Just a Head, by me (Chloe Langford). Currently showing at the Jam Factory. Photo by Hugh Langlands-Bell.
this is my piece Just a Head with Dom’s head in it. Effie Karageorgos took the photo with her phone. It is up at the Jam Factory until the end of August. On August 13th we’ll all be there, cooking kimchi pancakes for visitors. Also a choir-in-a-box will be singing.
“Looking for meaning in a gallery feels sort of like looking for your soulmate at Woolworths. In movies, people meet each at the corner store and fall into deep, consuming romances. In real life they use the self-serve checkout. Similarly, we often feel like art is meant to reveal great truths or contain important messages. But human communication has always been more mysteriously purposeless than that – we don’t send a postcard because we have Important News, we send it just to say Hi.”
I wrote that paragraph in relation to Katrina Simmons’s upcoming show at FELTspace, but it is very relevant to the work I’m making at the moment too.
What I propose to investigate is how art’ s failure to find a clear way of communicating might represent its value - can there be a pre-verbal or post-verbal way of understanding the world? I aim to encourage the deregulation of interpretation so that the audience’ s experience might be broader and more diverse.
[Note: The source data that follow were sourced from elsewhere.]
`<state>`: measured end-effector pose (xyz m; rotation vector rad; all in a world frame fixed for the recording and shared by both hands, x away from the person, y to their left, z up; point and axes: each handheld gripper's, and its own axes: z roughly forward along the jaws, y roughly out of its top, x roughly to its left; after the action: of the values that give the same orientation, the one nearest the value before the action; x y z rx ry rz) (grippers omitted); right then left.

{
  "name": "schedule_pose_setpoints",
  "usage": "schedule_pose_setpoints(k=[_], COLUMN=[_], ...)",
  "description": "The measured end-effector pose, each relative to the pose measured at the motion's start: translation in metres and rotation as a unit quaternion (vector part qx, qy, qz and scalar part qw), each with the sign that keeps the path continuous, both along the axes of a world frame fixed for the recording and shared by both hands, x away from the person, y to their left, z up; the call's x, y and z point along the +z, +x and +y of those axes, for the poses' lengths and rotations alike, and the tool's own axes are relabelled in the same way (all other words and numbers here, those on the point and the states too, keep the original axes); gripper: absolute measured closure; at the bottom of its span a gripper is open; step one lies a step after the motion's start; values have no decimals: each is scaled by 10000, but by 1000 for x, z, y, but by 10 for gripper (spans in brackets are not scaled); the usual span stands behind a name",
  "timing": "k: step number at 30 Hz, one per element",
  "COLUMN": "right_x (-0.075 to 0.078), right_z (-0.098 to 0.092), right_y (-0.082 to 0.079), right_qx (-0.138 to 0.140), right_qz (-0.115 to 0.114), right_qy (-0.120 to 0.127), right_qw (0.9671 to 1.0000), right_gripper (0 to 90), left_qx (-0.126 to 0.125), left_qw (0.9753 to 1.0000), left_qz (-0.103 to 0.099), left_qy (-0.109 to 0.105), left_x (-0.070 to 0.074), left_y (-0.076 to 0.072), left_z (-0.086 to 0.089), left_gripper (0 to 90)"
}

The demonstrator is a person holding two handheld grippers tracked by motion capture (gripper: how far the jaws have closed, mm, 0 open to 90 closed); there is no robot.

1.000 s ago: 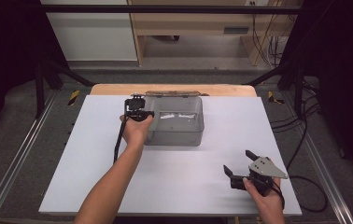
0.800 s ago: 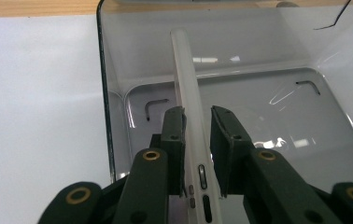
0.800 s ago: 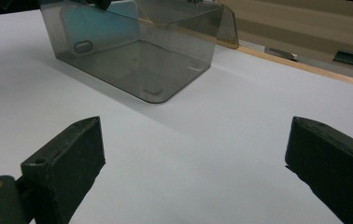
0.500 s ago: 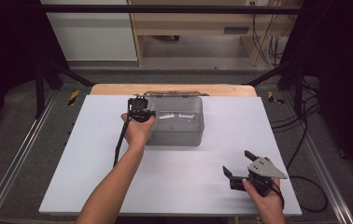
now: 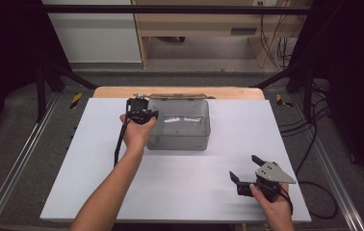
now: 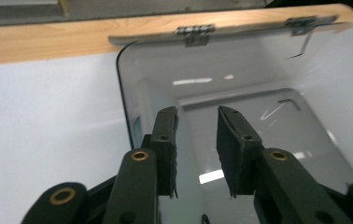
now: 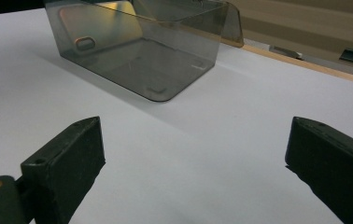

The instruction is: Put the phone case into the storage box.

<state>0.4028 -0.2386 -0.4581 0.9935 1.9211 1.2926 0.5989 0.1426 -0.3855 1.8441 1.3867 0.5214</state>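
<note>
Two grippers on a white table (image 5: 98, 183). Left gripper (image 5: 141, 115) over the clear box's (image 5: 185, 132) left rim, jaws slightly apart, nothing between them. Box at table's far middle, lid hinged back. Right gripper (image 5: 250, 171) near front edge, jaws spread wide, well apart from box.

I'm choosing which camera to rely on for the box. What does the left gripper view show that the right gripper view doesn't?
Left gripper view alone: the metal hinge on the clear box's lid edge, and the left gripper, jaws narrowly parted over the box's open top. Right gripper view alone: the box's outer side wall with its oval handle cutout, and the right gripper, jaws wide apart above the white table. Both share the box, table and wooden edge.
</note>
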Motion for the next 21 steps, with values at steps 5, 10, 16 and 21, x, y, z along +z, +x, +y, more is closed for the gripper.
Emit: schedule_pose_setpoints(k=[5,10,16,21], right_x=[0,0,0,1], right_z=[-1,-2,-5,-5], right_y=[0,1,1,1], right_qx=[-3,-21,-82,-90], right_qz=[-10,17,14,4], right_qy=[32,128,168,149], right_qw=[10000,9999,9998,9998], right_gripper=[50,48,48,48], left_qx=[-147,-198,-223,-438], left_qw=[9994,9984,9964,9920], left_qz=[-306,-526,-806,-1142], left_qy=[65,37,-99,-304], left_x=[8,13,16,21], left_y=[-7,-12,-17,-25], left_z=[2,2,-1,-4], left_gripper=[632,522,334,133])
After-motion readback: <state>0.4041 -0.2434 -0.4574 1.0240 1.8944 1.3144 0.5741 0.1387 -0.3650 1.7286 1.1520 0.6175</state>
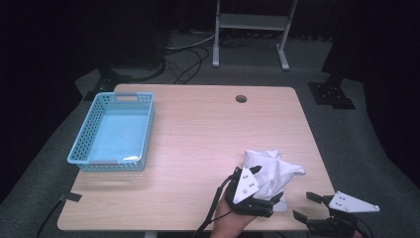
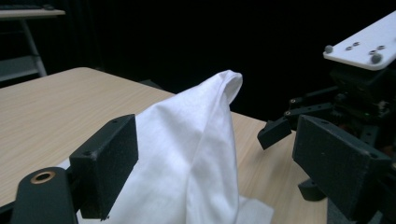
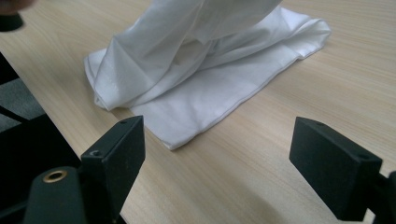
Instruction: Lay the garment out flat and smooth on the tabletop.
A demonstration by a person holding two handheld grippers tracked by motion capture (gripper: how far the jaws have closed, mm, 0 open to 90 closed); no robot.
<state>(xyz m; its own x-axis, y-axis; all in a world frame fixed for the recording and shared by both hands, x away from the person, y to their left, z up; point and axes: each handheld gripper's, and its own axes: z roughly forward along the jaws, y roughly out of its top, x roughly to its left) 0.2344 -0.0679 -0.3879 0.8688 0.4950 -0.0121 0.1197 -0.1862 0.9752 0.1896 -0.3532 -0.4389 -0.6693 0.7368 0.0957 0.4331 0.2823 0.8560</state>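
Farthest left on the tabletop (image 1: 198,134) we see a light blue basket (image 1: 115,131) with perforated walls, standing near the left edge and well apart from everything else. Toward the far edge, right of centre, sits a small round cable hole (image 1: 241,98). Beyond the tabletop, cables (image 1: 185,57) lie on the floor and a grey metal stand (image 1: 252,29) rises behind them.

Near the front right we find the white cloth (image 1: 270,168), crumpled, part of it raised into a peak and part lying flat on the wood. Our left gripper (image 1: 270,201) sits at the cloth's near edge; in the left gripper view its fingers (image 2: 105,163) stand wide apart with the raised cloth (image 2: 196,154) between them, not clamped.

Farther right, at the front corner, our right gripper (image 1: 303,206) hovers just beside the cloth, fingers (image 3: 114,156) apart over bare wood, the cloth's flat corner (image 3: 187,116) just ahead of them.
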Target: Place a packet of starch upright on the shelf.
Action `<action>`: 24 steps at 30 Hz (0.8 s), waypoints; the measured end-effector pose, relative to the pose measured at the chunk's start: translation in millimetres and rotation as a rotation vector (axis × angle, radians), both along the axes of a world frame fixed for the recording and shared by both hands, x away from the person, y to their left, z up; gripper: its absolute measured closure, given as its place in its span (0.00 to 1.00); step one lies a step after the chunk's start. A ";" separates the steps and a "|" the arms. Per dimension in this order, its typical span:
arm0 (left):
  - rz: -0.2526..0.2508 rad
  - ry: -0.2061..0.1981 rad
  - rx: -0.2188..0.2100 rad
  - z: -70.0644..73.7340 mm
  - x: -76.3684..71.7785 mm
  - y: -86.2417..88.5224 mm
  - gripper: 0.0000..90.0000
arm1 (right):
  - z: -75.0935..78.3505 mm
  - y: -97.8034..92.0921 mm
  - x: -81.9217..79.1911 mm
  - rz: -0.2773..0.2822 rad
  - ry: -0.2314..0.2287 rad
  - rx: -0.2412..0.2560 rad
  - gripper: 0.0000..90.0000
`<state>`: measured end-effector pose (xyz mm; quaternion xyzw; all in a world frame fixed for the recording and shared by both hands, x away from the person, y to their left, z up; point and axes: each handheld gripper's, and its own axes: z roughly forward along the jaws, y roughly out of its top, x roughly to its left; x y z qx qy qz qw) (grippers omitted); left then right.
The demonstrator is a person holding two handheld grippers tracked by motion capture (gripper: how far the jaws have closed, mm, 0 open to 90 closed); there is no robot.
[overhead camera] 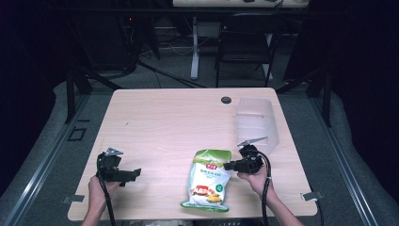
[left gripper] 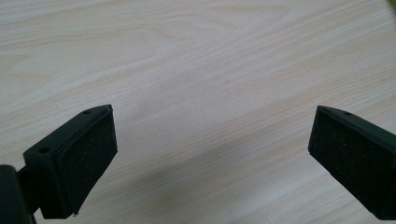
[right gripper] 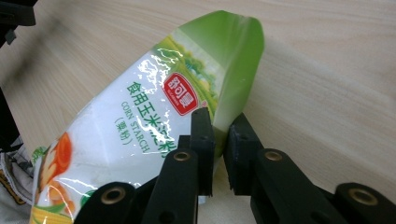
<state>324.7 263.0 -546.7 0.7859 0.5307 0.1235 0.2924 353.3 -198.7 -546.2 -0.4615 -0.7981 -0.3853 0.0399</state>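
Observation:
A white and green bag of corn starch (overhead camera: 208, 180) lies flat on the wooden table (overhead camera: 169, 127), near its front edge. My right gripper (overhead camera: 230, 165) is shut on the bag's right edge near the green top; in the right gripper view the jaws pinch that edge of the bag (right gripper: 154, 121), the gripper (right gripper: 220, 126) coming in from the side. My left gripper (overhead camera: 134, 175) is at the front left of the table, well apart from the bag. It stands open (left gripper: 210, 140) over bare wood with nothing between its pads.
A clear plastic container (overhead camera: 256, 121) lies at the table's right side, just behind the right gripper. A small dark round hole (overhead camera: 226, 100) sits near the back edge. A black chair (overhead camera: 244, 44) and a desk leg stand beyond the table.

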 end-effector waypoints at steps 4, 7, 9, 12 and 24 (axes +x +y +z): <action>-0.003 0.003 0.002 -0.5 0.1 -0.1 0.02 | 4.6 -2.4 -0.4 -0.001 -0.005 0.009 0.95; 0.001 0.002 0.003 -0.6 0.1 -0.5 0.02 | 9.1 -4.3 -1.5 -0.003 -0.018 0.014 0.96; 0.005 -0.001 0.004 -0.5 -0.2 -0.4 0.02 | 12.3 -5.5 -2.6 0.002 -0.028 0.021 0.96; 0.006 -0.002 0.003 0.1 -0.4 0.1 0.01 | 16.8 -6.2 -4.5 0.007 -0.045 0.023 0.96; 0.025 -0.026 -0.018 0.6 -1.8 3.9 0.00 | 40.0 -10.5 -13.2 0.014 -0.134 0.051 0.96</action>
Wot if everyone could have fun with teh arts and there were different ways of talking about it and experiencing it? Instead of just being expected to understand it in the right way?
I hope to point to the valuable nature of art as a physical experience of meaning – in an increasingly digitalised world. Art is gud because it is IRL.
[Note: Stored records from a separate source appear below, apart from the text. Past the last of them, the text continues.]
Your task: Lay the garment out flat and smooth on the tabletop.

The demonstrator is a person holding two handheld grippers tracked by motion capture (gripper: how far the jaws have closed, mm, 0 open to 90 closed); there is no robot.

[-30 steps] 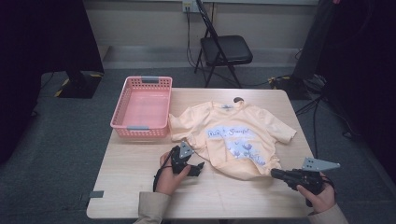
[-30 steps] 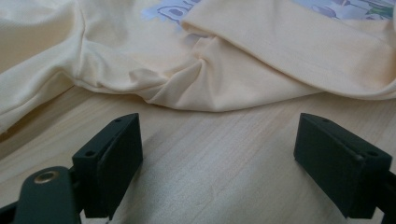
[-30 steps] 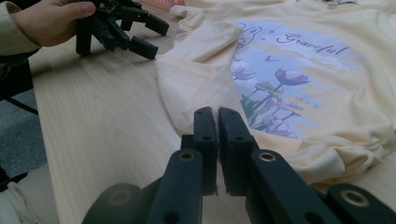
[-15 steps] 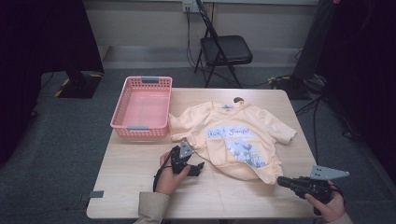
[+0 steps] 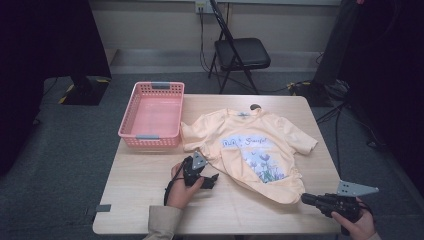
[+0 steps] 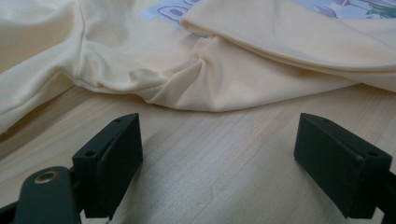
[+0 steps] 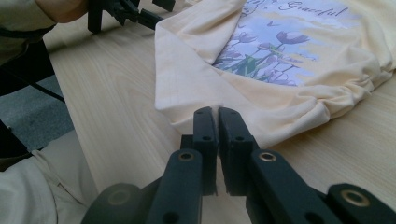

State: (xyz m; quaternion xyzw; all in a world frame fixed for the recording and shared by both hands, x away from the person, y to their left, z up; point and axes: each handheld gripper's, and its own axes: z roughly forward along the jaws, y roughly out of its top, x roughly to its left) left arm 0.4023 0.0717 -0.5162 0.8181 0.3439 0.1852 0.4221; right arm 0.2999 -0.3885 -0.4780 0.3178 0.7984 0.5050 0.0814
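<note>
Bare counter [image 5: 150, 200] spreads across the lower left of the high view, beside the shirt [image 5: 250, 150]. Left hand-held gripper [image 5: 207, 180] sits wide apart near the shirt's edge. Right hand-held gripper [image 5: 306, 199], at lower right, is pressed nearly closed just off the folded hem, gripping nothing.

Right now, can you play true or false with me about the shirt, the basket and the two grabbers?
1. The T-shirt lies on the table. True.
2. The pink basket holds the shirt. False: the shirt lies beside it.
3. The left gripper has its jaws wide apart. True.
4. The right gripper is wide open. False: its jaws are together by the shirt's hem.
5. The shirt is plain. False: it has flowers printed on it.
</note>
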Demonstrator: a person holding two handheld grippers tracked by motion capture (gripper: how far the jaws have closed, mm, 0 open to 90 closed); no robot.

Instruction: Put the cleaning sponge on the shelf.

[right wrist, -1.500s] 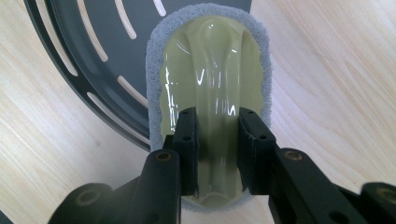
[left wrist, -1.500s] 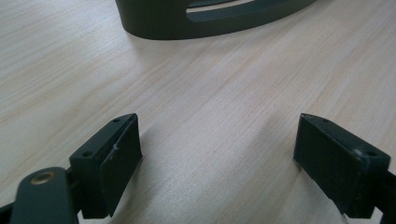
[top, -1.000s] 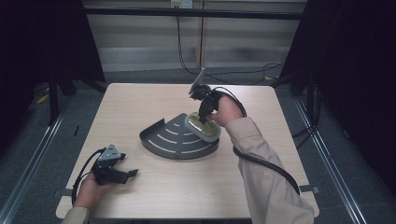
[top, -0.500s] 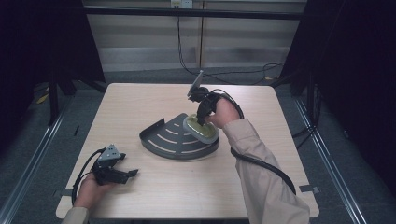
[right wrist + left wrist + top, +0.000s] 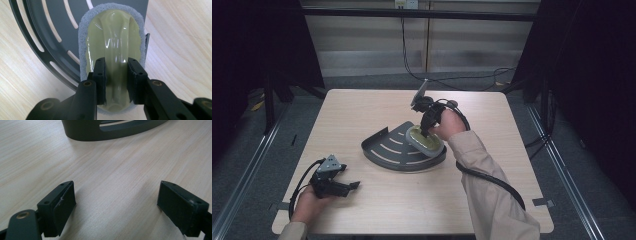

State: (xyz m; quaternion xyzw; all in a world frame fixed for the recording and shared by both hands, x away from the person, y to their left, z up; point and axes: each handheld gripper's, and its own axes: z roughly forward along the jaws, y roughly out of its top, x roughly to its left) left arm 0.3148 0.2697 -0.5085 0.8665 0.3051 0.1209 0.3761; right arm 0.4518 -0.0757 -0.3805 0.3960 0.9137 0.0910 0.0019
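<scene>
Unmoved: right gripper (image 5: 116, 75) clamps sponge (image 5: 112, 42), lengthwise across tray (image 5: 384, 150) | left gripper (image 5: 117, 202) wide, empty

I see a glossy yellow-green plastic sponge handle (image 5: 116, 50) over rough grey foam, a matt dark slotted tray (image 5: 47, 30), and a pale wood-grain counter (image 5: 120, 170).

The desk (image 5: 362, 110) is a pale wood-grain top with rounded corners. A dark grey fan-shaped tray (image 5: 392, 150) with curved slots lies directly on it near the middle. A small strip of tape (image 5: 543, 202) sticks at its near right edge.
</scene>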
For uni, I have to write a ‘research proposal’, explaining what the ideas behind my work will be this year. Here are some parts of my research proposal that I have translated for human consumption.
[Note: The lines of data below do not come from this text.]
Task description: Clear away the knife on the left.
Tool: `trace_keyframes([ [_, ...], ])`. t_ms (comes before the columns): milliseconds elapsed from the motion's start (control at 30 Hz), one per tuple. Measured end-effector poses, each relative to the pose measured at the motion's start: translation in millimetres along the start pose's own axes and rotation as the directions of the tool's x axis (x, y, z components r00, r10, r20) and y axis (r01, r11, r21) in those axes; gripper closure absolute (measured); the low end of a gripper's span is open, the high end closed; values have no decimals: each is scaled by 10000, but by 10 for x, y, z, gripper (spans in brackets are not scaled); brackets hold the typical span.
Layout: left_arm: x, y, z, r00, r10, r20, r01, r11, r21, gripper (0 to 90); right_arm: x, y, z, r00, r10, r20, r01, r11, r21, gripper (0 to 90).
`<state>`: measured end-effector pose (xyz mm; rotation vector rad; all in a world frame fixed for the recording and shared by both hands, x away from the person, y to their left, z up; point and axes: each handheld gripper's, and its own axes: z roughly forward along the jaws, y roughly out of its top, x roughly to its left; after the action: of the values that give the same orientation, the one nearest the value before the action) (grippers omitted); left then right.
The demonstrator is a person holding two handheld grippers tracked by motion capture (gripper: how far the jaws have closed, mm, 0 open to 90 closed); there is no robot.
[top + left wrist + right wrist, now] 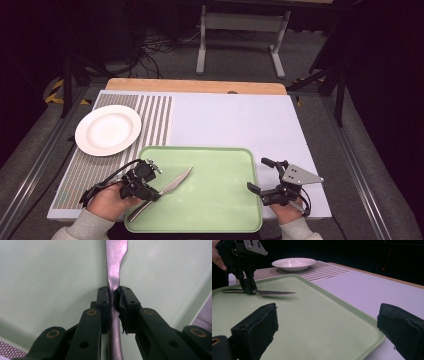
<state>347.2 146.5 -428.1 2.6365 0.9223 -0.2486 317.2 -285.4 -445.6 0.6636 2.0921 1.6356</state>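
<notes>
A silver table knife lies slantwise over the left part of a green tray, blade toward the tray's middle. My left gripper is shut on the knife where handle meets blade. In the left gripper view the jaws pinch the knife neck, with the blade running ahead. The knife sits level, at or just above the tray floor. My right gripper is open with nothing in it at the tray's right rim, and the jaws stand wide apart.
A white plate rests on the striped mat at the table's back left. The lilac table cover stretches behind the tray. Dark floor, cables and a stand lie beyond the far edge.
</notes>
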Motion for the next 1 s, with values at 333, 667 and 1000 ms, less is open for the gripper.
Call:
trace_keyframes([
  [333, -8, -11, -65, 9995, 238, -215, -249, 9984, -500, 683, -2, -2, -1, 10000, 31, -20, -31, 10000, -37, 37],
  [667, -59, 13, -170, 9940, 1083, -141, -1090, 9756, -1907, 207, 0, 1, -6, 10000, -4, 16, 4, 10000, -51, 37],
  [1000, -200, 60, -181, 9725, 2266, -537, -2323, 9278, -2918, 594, 2, 1, -2, 10000, -18, 8, 18, 10000, -42, 37],
])
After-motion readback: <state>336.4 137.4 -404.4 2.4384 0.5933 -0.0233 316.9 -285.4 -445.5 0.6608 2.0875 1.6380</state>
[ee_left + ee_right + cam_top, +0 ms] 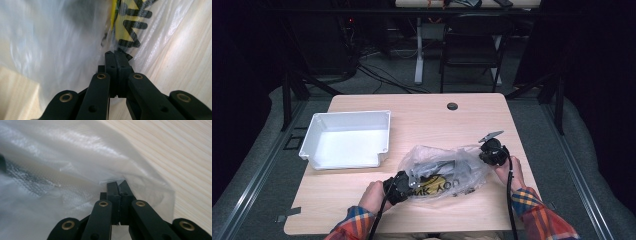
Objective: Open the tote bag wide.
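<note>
Nearest, the left gripper point(404, 186) has its jaws pinched on the clear plastic bag point(444, 170) at its near edge; the right gripper point(490, 152) clamps the far corner. Thin, slippery film, floppy, dark contents sagging on the table point(422, 115): grip edges firmly.

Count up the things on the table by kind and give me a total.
Clear plastic bags, with dark items and a yellow printed sheet inside: 1
White trays: 1
Hand-held tools, the left tool and the right tool, each shut on an edge of the bag: 2
Total: 4
</note>
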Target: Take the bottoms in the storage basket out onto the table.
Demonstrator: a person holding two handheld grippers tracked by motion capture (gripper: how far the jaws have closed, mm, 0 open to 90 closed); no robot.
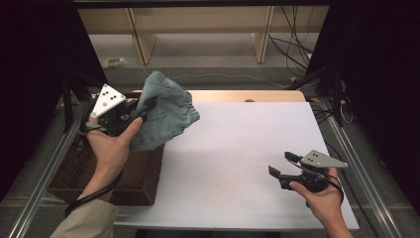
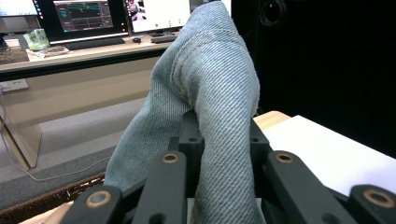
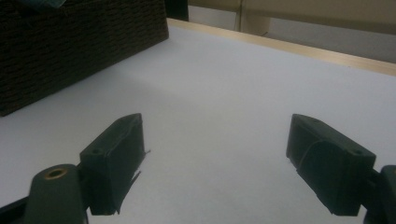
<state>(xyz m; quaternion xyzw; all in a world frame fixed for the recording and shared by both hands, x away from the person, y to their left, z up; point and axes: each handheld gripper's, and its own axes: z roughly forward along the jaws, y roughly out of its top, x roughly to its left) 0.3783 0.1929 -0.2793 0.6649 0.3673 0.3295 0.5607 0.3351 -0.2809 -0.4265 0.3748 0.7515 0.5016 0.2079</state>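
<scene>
A piece of light blue denim clothing [image 1: 166,109] hangs bunched in the air at the table's left, above the brown wicker basket [image 1: 141,183]. My left gripper [image 1: 142,111] is shut on it; in the left gripper view the denim [image 2: 210,93] rises from between the two black jaws. Near the table's front right, my right gripper [image 1: 281,164] is held by a hand just above the white tabletop [image 1: 237,148]. Its jaws stand wide apart with nothing between them, and its own view shows the right gripper [image 3: 215,154] over bare white surface.
The dark wicker basket [image 3: 70,46] stands at the left side of the table, partly over its edge. A wooden strip [image 1: 247,95] runs along the table's far edge. Shelving legs and cables lie on the floor beyond. Metal rails flank both sides.
</scene>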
The aim of my research project is to investigate the failure of the artist’ s intentions to culminate in the viewer’ s experience. How come artists have gud ideas, but people don’t reallygetthem?
The prevalence of semiotics as a discourse in much of 20th century philosophy taught us art is a text to be interpreted or decoded. This post-modern position sets us up to enter the gallery hungry for meaning and often, to leave disappointed. Some guys sed some stuff, now everyone is always trying to get art, and it feel like this stupid secret language.
It is my intention to magnify the value of the illogical and ambiguous in visual art. Art is weird, dat’s why it’s gud.